Lauterbach lässts einfach liegen

Liebe Kolleginnen und Kollegen,

„anlässlich des 75-jährigen Bestehens der Kassenärztlichen Vereinigung Bayerns (KVB) lädt Sie die Bayerische Staatsregierung herzlich zu einem Staatsempfang in die Allerheiligen-Hofkirche ein“ – als ich diese Einladung in Händen hielt, war ich etwas überrascht. Denn so wie die KZVB ist ja auch die KVB eine eigenständige Körperschaft des öffentlichen Rechts mit über 1.000 Mitarbeitern und einem hauptamtlichen Vorstand. Aber der tauchte auf der Einladung nicht namentlich auf.
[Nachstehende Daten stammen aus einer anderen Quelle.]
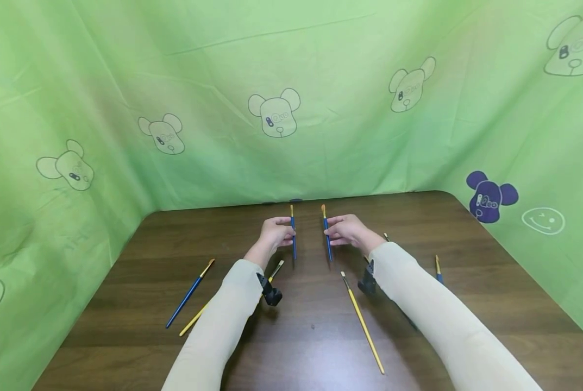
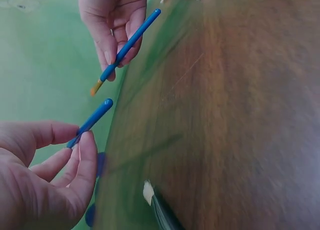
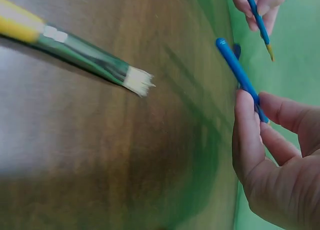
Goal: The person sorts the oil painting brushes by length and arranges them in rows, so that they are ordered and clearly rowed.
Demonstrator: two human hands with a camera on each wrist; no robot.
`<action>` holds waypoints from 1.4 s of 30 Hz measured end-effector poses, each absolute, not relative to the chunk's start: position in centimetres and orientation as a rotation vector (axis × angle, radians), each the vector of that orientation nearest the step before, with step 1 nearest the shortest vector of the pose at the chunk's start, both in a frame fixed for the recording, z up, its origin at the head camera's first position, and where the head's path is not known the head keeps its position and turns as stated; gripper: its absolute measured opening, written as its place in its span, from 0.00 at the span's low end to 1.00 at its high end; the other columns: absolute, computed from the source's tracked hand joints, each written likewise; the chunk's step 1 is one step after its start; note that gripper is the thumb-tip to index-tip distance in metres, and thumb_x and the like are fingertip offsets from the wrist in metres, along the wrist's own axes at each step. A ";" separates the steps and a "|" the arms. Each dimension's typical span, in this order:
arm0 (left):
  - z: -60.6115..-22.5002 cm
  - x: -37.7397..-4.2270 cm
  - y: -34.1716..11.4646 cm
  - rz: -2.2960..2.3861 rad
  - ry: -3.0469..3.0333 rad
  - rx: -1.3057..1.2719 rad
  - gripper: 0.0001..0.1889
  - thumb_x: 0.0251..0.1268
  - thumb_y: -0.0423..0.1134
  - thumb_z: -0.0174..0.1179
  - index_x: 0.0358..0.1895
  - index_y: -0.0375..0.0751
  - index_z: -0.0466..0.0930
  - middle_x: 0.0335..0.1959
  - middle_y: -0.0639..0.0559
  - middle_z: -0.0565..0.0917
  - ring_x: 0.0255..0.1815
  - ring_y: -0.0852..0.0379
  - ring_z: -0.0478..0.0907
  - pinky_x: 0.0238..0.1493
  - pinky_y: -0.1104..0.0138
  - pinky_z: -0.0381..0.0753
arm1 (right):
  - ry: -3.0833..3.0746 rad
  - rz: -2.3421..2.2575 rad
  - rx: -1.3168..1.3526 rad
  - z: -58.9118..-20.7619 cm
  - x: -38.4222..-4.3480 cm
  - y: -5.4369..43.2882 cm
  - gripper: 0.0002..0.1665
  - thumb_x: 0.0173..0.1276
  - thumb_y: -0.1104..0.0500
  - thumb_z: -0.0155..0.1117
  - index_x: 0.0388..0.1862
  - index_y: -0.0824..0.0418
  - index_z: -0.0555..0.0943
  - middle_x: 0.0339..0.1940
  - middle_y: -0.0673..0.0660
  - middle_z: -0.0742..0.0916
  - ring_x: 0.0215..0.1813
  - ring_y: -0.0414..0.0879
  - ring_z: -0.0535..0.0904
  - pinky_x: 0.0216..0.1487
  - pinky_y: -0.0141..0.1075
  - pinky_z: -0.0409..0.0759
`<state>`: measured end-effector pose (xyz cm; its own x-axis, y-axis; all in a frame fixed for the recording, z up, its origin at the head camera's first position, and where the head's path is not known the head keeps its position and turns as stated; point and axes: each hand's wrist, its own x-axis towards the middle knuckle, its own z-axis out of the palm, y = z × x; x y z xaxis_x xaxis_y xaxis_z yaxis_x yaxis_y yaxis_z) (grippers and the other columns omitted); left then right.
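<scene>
My left hand (image 1: 275, 233) pinches a blue-handled paintbrush (image 1: 294, 247) between thumb and fingertips near the table's far edge. Just to the right, a second blue-handled paintbrush (image 1: 328, 250) is pinched in the fingertips of my right hand (image 1: 348, 230). Both brushes point bristles away from me, side by side with a gap between them. In the left wrist view, the blue handle end (image 2: 100, 112) sticks out past my left fingers. The right wrist view shows the other blue handle (image 3: 232, 59) between my right thumb and fingers, held above the table.
On the brown table (image 1: 291, 336) lie a blue paintbrush (image 1: 188, 298) at left, a yellow paintbrush (image 1: 195, 319) partly under my left sleeve, and another yellow paintbrush (image 1: 363, 326) at centre right. A blue paintbrush (image 1: 438, 269) is partly hidden by my right sleeve. Green cloth (image 1: 213, 163) hangs behind.
</scene>
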<state>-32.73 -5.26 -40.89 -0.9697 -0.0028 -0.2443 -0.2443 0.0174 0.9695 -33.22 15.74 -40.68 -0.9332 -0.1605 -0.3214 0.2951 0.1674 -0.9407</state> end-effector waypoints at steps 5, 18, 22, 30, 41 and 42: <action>-41.3 -33.6 -4.4 2.055 2.152 -0.273 0.25 0.54 0.17 0.59 0.58 0.33 0.78 0.37 0.40 0.80 0.28 0.56 0.77 0.24 0.71 0.82 | 2.114 -1.811 0.157 -40.7 -34.2 15.6 0.32 0.66 0.75 0.57 0.70 0.73 0.64 0.42 0.63 0.82 0.34 0.43 0.80 0.38 0.37 0.84; -43.2 -35.6 -2.6 1.892 2.313 -0.382 0.24 0.52 0.16 0.61 0.55 0.35 0.81 0.36 0.39 0.83 0.29 0.54 0.81 0.24 0.69 0.83 | 2.215 -1.731 0.213 -41.0 -35.3 14.2 0.30 0.65 0.76 0.57 0.67 0.74 0.67 0.56 0.72 0.79 0.46 0.52 0.78 0.38 0.37 0.84; -43.3 -35.6 -2.1 1.830 2.359 -0.423 0.24 0.52 0.17 0.62 0.55 0.37 0.82 0.45 0.38 0.82 0.29 0.53 0.82 0.23 0.69 0.83 | 2.240 -1.725 0.222 -41.4 -35.3 14.0 0.29 0.65 0.76 0.58 0.66 0.75 0.68 0.43 0.65 0.82 0.41 0.49 0.78 0.38 0.38 0.84; -43.0 -35.4 -1.6 1.739 2.476 -0.415 0.24 0.51 0.19 0.64 0.53 0.40 0.84 0.52 0.37 0.81 0.26 0.54 0.83 0.22 0.71 0.81 | 2.269 -1.761 0.267 -42.0 -35.3 14.1 0.27 0.65 0.75 0.60 0.63 0.74 0.72 0.37 0.62 0.84 0.34 0.44 0.80 0.37 0.37 0.84; -42.9 -35.0 -1.4 1.655 2.584 -0.335 0.21 0.55 0.24 0.65 0.54 0.41 0.84 0.52 0.39 0.82 0.28 0.55 0.84 0.25 0.73 0.82 | 2.388 -1.714 0.347 -42.6 -35.5 13.7 0.24 0.62 0.73 0.64 0.59 0.72 0.77 0.51 0.71 0.82 0.30 0.44 0.83 0.33 0.32 0.84; -42.9 -35.0 -1.4 1.645 2.598 -0.327 0.21 0.55 0.24 0.65 0.53 0.41 0.85 0.51 0.39 0.82 0.28 0.55 0.84 0.25 0.73 0.82 | 2.401 -1.704 0.351 -42.7 -35.6 13.6 0.24 0.62 0.73 0.65 0.59 0.72 0.77 0.50 0.71 0.83 0.29 0.44 0.83 0.32 0.32 0.84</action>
<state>-34.97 -1.41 -42.94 -0.9764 -0.1509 -0.1543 -0.2040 0.4122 0.8880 -35.55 13.61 -42.69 -0.9566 0.0896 -0.2773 0.2913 0.3168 -0.9026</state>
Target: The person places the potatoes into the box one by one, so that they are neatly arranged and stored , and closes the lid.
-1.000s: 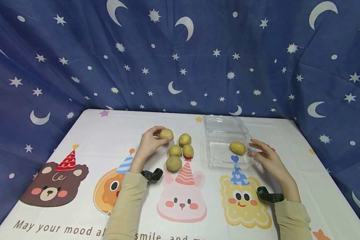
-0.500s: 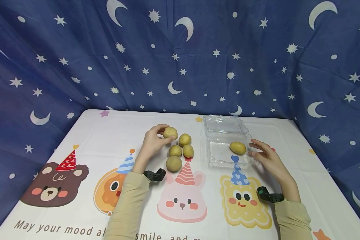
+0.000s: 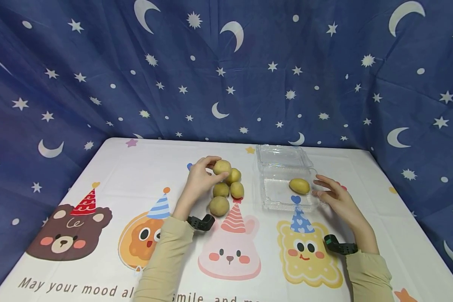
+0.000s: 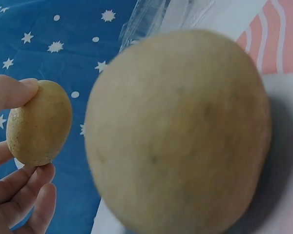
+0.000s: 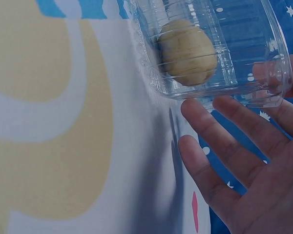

Natürlich ist ein Staatsempfang eine große Ehre und ein würdiger Rahmen für einen „runden Geburtstag“. Aber dadurch wird auch deutlich: Unsere Körperschaften sind Teil der Staatsverwaltung. Sie unterliegen strengen gesetzlichen Vorgaben und ihr Handlungsspielraum wird immer kleiner. Das erlebe ich als stellvertretende Vorsitzende des Vorstands der KZVB jeden Tag ganz unmittelbar. Aktuelle Beispiele: Die Pflicht-ePA kommt, auch wenn viele technische Fragen oder der Datenschutz ungeklärt sind. Die Budgetierung schwebt nach wie vor als Damoklesschwert über dem Berufsstand, auch wenn wir in Bayern bislang Budgetüberschreitungen vermeiden konnten. Und eine Petition zur Erhöhung des GOZ-Punktwertes, die Dr. Rüdiger Schott und Dr. Claus Durlak im Bundestag eingebracht haben, hat der zuständige Ausschuss mit den Stimmen der Ampelkoalition abgeschmettert.


Fast alle Gesetze, die uns in unseren Praxen belasten, sind Bundesgesetze. Beim eingangs erwähnten Staatsempfang habe ich eine bayerische Gesundheitsministerin erlebt, die viel Verständnis für unsere Probleme zeigte. Das klare Bekenntnis von Judith Gerlach zur Freiberuflichkeit und ihre Kritik an der Gesundheitspolitik der Bundesregierung taten gut (siehe Seite 20/21). Generell ist das Verhältnis zu unserer „Aufsicht“ in Bayern konstruktiv. Uns eint das Bemühen, die flächendeckende Versorgung
trotz schwieriger Rahmenbedingungen aufrechtzuerhalten. Ein Beleg dafür ist ein Entschließungsantrag zur Regulierung fremdkapitalfinanzierter MVZ, den Bayern im Bundesrat eingebracht hat. Nur Lauterbach lässt ihn halt einfach liegen! Nach drei Jahren Ampelkoalition kann man feststellen: Es ist nicht egal, wer regiert. Das Versorgungsniveau hat sich spürbar verschlechtert. Lange Wartezeiten auf einen Facharzttermin sind für gesetzlich Versicherte mittlerweile Normalität, ein Krankenhaussterben steht unmittelbar bevor.


Bei der Suche nach einem Zahnarzttermin sieht es für die Patienten noch ein bisschen besser aus, aber auch bei uns werden die Lücken größer. Landpraxen schließen mangels Nachfolger. Die Gründe kennen Sie. Sicher wurde auch früher über zu viel Bürokratie und zu niedrige Honorare geklagt. Aber vor zehn Jahren gab es nicht die Möglichkeit der Anstellung in einem Investoren-MVZ. Wie man es auch dreht und wendet: Die Probleme unseres Gesundheitswesens sind größtenteils politisch verursacht. Die logische Schlussfolgerung: Nach der Bundestagswahl 2025 brauchen wir einen radikalen Neuanfang in der Gesundheitspolitik und aus meiner Sicht auch einen anderen Bundesgesundheitsminister. Sollte der oder die Neue im Bundesgesundheitsministerium konstruktive Vorschläge brauchen, kann er sich gerne an uns wenden – oder an das bayerische Gesundheitsministerium. Denn dort herrscht eindeutig mehr Sachverstand als in Berlin.